The history of the Bashkir Curly is a bit foggy, as curly-coated horses have been documented in various sites around the world including in ancient Asian artwork, 19th-century South America and Native American lore. Others say they have Iberian lineage, or may have migrated across the land bridge that linked Asia and North America before the last ice age. (Note that a study published in 1990 found it unlikely that the American Bashkir Curly descends from the Bashkir breed of horse which originated in Russia and also sports a curly coat.).

The modern-day North American version of the Curly goes back to 1898 when Peter Damele spotted three horses with curled coats in the central Nevada mountains. The family began breeding these horses; most Bashkir Curly horses found in the US trace back to this herd.

Characteristics

Closeup of a Bashkir Curly horse’s coat. (Penella22/WikimediaCommons.org)

The breed is best known for its soft coat that can either be wavy or in tight curls, including the mane and tail. The curls are most pronounced in the winter coat, which sheds to reveal either straight or slightly wavy hair. The mane and tail often shed out completely in the summer as well. Curlies are claimed to be the only hypoallergenic horse breed.

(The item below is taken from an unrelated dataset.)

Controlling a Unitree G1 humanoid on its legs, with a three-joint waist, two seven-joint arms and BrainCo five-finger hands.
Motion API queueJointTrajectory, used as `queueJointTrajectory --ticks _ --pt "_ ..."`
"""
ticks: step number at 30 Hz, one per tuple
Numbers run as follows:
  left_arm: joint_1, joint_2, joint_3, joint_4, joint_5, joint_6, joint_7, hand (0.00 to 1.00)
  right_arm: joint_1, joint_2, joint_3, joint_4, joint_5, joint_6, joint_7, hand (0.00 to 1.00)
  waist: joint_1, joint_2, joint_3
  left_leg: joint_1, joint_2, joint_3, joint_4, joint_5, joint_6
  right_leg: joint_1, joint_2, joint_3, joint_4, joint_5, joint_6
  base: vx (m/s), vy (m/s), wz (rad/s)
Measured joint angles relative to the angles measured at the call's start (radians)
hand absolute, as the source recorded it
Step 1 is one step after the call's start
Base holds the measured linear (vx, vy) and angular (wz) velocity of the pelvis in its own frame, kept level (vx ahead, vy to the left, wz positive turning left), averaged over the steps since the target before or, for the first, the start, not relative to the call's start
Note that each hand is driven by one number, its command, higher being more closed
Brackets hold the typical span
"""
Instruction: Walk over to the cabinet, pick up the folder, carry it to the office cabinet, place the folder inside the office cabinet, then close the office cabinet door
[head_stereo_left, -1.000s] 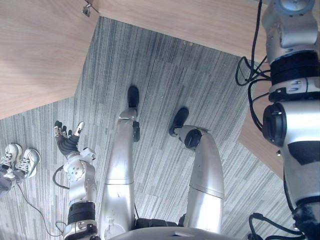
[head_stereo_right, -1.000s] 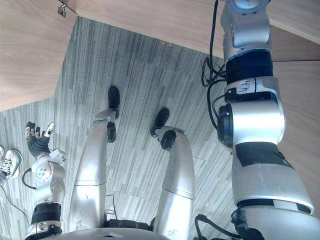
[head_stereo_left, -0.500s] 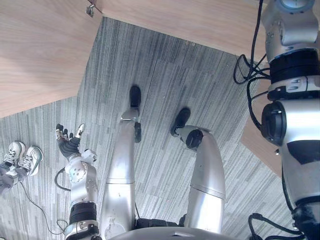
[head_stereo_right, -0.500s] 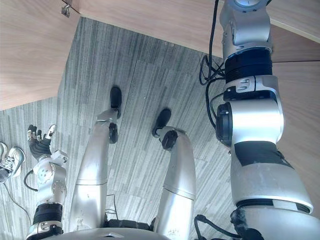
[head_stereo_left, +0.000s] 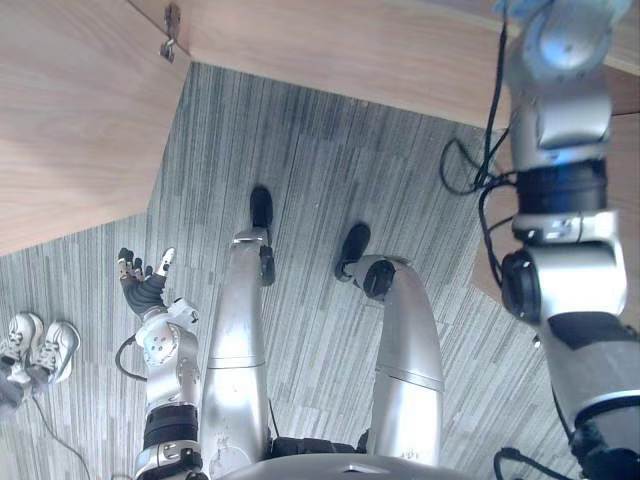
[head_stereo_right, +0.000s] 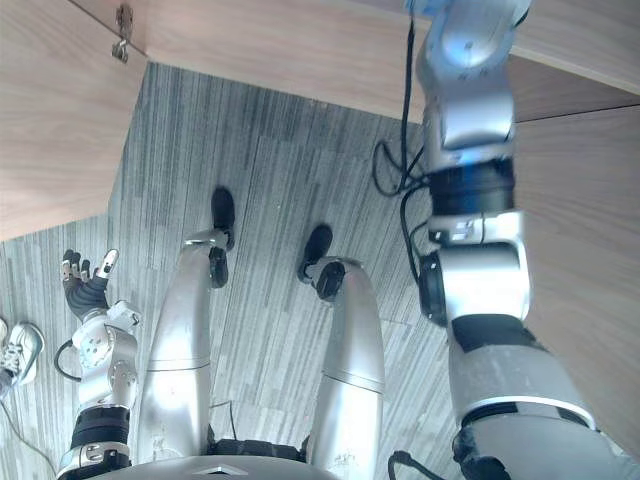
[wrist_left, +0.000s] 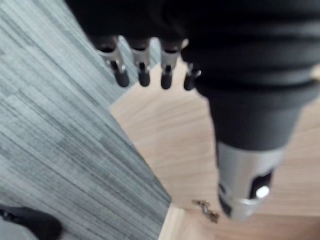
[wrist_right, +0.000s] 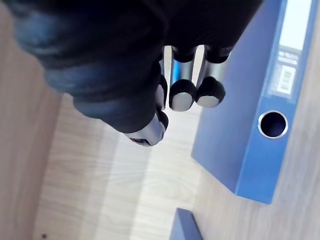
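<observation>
In the right wrist view a blue folder (wrist_right: 250, 110) stands upright on a pale wooden shelf (wrist_right: 125, 200), its spine with a round finger hole facing me. My right hand (wrist_right: 182, 95) hovers just beside it with straight fingers and holds nothing. The corner of a second blue thing (wrist_right: 185, 225) pokes in lower on the shelf. In the eye views my right arm (head_stereo_left: 555, 200) reaches up past the top edge. My left hand (head_stereo_left: 143, 285) hangs low at my left side, open and empty, with its fingers (wrist_left: 142, 70) spread above the carpet.
A wooden cabinet front (head_stereo_left: 350, 50) runs across the top, and a wooden door panel (head_stereo_left: 70, 120) with a small metal fitting (head_stereo_left: 170, 30) stands at the left. Another wooden panel (head_stereo_right: 580, 250) is at the right. A person's pale shoes (head_stereo_left: 35, 340) rest on the grey carpet (head_stereo_left: 330, 170).
My right arm has swung up and leftward, reaching further toward the top edge. The camera has shifted a little. The left hand has stayed low at my side.
</observation>
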Motion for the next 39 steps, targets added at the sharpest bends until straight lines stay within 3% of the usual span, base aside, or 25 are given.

The Bashkir Curly comes in various shapes and sizes, but generally they have wide-set eyes, tough hooves, strong bones, powerful hocks, and stand at medium height (14-16 hands, although two registries allow Miniature and Draft horses). The Curly has a long, bold stride and exceptional endurance; a small percentage also display a foxtrot-like gait, a lateral walk and a stepping pace called the ‘Curly shuffle.’ Commonly chestnut-coated, other colours including bay, black, gray, buckskin, roan, grulla, and cremello are sometimes seen, and occasionally appaloosa markings and pinto patterns.

Uses

With its even temperament and versatility, the Bashkir Curly is suitable for western riding, reining, barrel racing, hunter/jumper, dressage, eventing and driving. They excel as trail and pack horses and in endurance and competitive trail rides. Their gentle nature makes them good with children as 4H & pony club mounts, or as therapeutic horses.